A serious literature nerd, I went to Columbia University because I wanted to be a writer, which meant being like the writers I read as a high school student—Larsen, Hughes, Hurston. And that meant being in Harlem. I often found myself at Minton’s Playhouse on 118th, or hanging out in St. Nicholas Park, or absorbing history through osmosis at the Studio Museum. I wanted to be part of Harlem’s long cultural heritage and the steady stream of newcomers who came to New York to transform themselves into what they were meant to be.

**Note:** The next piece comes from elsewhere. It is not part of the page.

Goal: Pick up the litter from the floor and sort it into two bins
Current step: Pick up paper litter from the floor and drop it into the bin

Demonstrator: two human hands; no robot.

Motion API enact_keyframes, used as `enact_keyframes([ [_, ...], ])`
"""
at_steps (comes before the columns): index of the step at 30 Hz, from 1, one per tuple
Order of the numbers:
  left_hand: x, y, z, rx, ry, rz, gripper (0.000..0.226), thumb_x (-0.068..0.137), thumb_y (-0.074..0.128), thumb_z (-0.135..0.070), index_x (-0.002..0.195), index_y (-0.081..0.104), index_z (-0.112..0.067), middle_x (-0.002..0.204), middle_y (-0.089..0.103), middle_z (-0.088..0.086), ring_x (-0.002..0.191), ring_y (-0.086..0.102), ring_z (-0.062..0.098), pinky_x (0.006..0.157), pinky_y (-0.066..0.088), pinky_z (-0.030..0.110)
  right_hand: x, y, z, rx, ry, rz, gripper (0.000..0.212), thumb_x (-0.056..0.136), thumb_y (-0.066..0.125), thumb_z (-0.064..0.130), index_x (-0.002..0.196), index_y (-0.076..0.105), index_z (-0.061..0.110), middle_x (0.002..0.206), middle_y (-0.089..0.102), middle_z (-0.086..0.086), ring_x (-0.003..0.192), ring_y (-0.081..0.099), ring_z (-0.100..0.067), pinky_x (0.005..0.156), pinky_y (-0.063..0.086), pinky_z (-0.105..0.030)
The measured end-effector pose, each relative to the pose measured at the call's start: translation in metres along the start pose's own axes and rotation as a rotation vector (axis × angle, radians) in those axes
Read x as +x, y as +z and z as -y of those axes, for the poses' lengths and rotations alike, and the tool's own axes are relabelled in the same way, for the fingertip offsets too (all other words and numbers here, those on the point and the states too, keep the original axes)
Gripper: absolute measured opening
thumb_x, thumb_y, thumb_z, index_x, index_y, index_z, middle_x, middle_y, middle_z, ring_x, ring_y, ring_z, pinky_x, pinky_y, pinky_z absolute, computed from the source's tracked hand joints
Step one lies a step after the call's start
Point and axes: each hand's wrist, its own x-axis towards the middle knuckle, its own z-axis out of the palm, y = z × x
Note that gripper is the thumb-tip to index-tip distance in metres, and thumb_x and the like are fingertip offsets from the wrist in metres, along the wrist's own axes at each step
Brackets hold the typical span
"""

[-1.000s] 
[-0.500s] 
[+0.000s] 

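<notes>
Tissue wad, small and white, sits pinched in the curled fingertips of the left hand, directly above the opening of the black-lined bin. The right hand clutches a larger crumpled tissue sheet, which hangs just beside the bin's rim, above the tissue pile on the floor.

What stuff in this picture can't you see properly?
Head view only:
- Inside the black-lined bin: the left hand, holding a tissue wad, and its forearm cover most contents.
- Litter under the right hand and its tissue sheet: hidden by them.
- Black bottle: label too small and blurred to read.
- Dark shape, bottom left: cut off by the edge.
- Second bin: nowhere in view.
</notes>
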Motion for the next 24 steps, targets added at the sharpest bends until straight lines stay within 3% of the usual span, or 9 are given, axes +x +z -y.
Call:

When I had the prospect of returning to New York last winter after a decade in California’s Bay Area, I knew I wanted Harlem to be my home again. However, if I was hoping for a return to the charming literary imagination that carried me as a college boy, I was unlucky. When I first started my apartment search, a real estate agent described the rental market as the worst he’d seen in his long career. The pandemic — or at least the city’s patience to fight it — was coming to an end. My apartment hunt plunged me headlong into a hectic and undignified reality.
Competitors greeted me at every open house I went to. Like me, they had scoured StreetEasy, Trulia, and Craigslist; Like me, they had been tempted by digitally placed furniture and airbrushed interiors, duped by wide-angle photos of spacious living rooms that felt like crypts. Some eager people came with application packages while others bid up the rent. On a Saturday afternoon in March, I walked to a fifth-floor walk-in building that one realtor described as “a sizeable bedroom.” It left me discouraged: the wooden floors sloped subtly towards the center of the apartment, and the bedroom could easily fit a full-size bed, maybe a small dresser, but nothing else. The bathroom was a closet; I could barely stand in the only actual closet. When I asked if the dingy walls would be repainted before the apartment was rented, the realtor, a lanky Zoomer in a fur coat, blinked at me. “No, the landlord won’t do that,” he said, before pointing out a neighborhood bar that he promised would serve bottomless mimosas for brunch.